The expected output is each line in the data below that includes the string "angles".

::::

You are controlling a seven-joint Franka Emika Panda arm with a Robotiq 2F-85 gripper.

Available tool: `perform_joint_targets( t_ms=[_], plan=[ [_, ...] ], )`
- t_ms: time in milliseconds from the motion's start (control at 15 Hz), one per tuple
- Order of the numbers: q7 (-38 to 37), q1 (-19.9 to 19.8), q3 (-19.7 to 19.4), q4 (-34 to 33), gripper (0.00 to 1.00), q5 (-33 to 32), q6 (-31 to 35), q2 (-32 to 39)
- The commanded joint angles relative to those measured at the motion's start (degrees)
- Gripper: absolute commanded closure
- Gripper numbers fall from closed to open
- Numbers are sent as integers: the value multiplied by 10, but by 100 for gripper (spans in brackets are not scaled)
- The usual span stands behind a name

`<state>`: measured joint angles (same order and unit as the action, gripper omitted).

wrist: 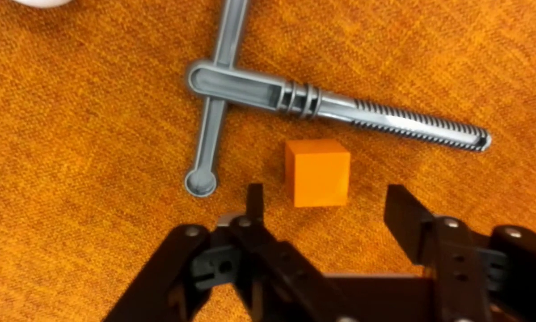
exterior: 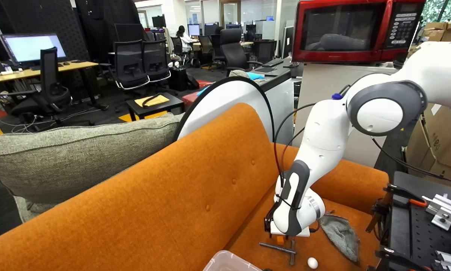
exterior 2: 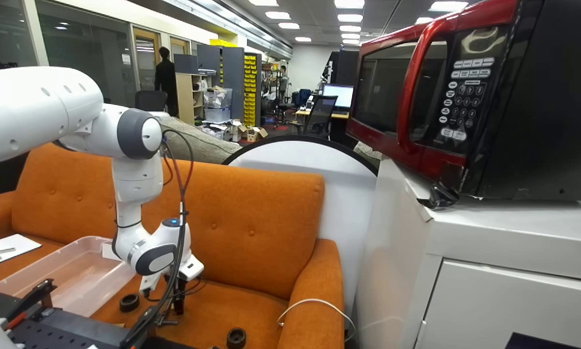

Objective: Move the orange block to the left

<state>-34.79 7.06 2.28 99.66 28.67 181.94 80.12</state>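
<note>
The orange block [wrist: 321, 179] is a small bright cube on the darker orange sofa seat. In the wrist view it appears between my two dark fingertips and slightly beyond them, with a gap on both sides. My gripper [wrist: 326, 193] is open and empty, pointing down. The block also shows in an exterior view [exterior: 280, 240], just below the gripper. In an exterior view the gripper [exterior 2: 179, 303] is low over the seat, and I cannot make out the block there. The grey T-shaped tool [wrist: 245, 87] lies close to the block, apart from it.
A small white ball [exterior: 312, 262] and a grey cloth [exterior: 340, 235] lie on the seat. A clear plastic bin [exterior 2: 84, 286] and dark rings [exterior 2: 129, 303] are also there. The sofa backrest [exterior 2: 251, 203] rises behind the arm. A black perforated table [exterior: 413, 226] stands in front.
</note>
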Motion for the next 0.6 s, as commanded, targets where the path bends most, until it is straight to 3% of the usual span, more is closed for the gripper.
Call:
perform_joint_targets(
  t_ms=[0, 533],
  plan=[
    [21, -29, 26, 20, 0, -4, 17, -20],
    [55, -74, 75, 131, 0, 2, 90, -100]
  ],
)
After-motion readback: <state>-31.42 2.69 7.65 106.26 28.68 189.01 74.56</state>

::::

*RESPONSE FOR THIS EXERCISE:*
- The commanded joint angles relative to those measured at the motion's start (degrees)
`<state>`: measured joint angles (same order and unit as the action, gripper omitted).

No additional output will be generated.